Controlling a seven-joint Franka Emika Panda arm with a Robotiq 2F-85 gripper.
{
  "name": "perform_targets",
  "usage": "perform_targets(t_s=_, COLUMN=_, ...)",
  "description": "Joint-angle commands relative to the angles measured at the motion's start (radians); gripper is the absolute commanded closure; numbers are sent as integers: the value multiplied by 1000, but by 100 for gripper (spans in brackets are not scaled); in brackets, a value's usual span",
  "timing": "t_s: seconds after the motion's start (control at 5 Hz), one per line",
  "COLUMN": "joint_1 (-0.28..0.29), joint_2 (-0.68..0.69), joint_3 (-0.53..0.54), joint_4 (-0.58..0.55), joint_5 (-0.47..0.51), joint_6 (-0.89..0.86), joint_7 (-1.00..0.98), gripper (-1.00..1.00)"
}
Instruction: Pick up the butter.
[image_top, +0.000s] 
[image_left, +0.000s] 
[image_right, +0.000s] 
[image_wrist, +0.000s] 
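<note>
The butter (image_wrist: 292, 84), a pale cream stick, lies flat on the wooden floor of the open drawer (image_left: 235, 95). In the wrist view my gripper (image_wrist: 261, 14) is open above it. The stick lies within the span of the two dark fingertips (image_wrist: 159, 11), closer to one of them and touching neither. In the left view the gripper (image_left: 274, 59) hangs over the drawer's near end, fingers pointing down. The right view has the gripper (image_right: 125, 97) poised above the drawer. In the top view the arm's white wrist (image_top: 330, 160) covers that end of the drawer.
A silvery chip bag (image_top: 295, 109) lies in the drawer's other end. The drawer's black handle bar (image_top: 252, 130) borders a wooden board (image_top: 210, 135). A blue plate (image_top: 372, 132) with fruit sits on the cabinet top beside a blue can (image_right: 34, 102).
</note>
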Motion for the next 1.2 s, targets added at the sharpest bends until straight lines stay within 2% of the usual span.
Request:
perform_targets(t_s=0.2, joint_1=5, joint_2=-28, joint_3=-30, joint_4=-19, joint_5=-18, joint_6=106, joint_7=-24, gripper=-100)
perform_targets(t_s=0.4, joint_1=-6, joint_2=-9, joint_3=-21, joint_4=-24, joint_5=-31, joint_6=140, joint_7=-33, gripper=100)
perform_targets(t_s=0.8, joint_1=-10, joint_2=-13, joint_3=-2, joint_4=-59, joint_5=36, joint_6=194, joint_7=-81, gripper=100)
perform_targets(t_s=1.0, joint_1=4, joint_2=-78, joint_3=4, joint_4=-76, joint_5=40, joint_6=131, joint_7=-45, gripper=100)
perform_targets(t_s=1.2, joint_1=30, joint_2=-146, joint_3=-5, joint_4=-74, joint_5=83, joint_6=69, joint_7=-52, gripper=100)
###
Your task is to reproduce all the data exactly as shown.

Response below:
Controlling a seven-joint Franka Emika Panda arm with a Robotiq 2F-85 gripper.
{
  "name": "perform_targets",
  "usage": "perform_targets(t_s=_, COLUMN=_, ...)",
  "description": "Joint-angle commands relative to the angles measured at the motion's start (radians); gripper is the absolute commanded closure; numbers are sent as integers: the value multiplied by 1000, but by 100 for gripper (spans in brackets are not scaled); in brackets, a value's usual span",
  "timing": "t_s: seconds after the motion's start (control at 5 Hz), one per line",
  "COLUMN": "joint_1 (-0.28..0.29), joint_2 (-0.68..0.69), joint_3 (-0.53..0.54), joint_4 (-0.58..0.55), joint_5 (-0.47..0.51), joint_6 (-0.89..0.86), joint_7 (-1.00..0.98), gripper (-1.00..1.00)"
}
Instruction: Pick up the butter.
[image_top, +0.000s] 
[image_left, +0.000s] 
[image_right, +0.000s] 
[image_wrist, +0.000s] 
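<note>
The butter (image_wrist: 292, 84), a pale cream stick, lies flat on the wooden floor of the open drawer (image_left: 235, 95). In the wrist view my gripper (image_wrist: 261, 14) is open above it. The stick lies within the span of the two dark fingertips (image_wrist: 159, 11), closer to one of them and touching neither. In the left view the gripper (image_left: 274, 59) hangs over the drawer's near end, fingers pointing down. The right view has the gripper (image_right: 125, 97) poised above the drawer. In the top view the arm's white wrist (image_top: 330, 160) covers that end of the drawer.
A silvery chip bag (image_top: 295, 109) lies in the drawer's other end. The drawer's black handle bar (image_top: 252, 130) borders a wooden board (image_top: 210, 135). A blue plate (image_top: 372, 132) with fruit sits on the cabinet top beside a blue can (image_right: 34, 102).
</note>
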Motion for the next 1.2 s, targets added at the sharpest bends until straight lines stay within 2% of the usual span.
Request:
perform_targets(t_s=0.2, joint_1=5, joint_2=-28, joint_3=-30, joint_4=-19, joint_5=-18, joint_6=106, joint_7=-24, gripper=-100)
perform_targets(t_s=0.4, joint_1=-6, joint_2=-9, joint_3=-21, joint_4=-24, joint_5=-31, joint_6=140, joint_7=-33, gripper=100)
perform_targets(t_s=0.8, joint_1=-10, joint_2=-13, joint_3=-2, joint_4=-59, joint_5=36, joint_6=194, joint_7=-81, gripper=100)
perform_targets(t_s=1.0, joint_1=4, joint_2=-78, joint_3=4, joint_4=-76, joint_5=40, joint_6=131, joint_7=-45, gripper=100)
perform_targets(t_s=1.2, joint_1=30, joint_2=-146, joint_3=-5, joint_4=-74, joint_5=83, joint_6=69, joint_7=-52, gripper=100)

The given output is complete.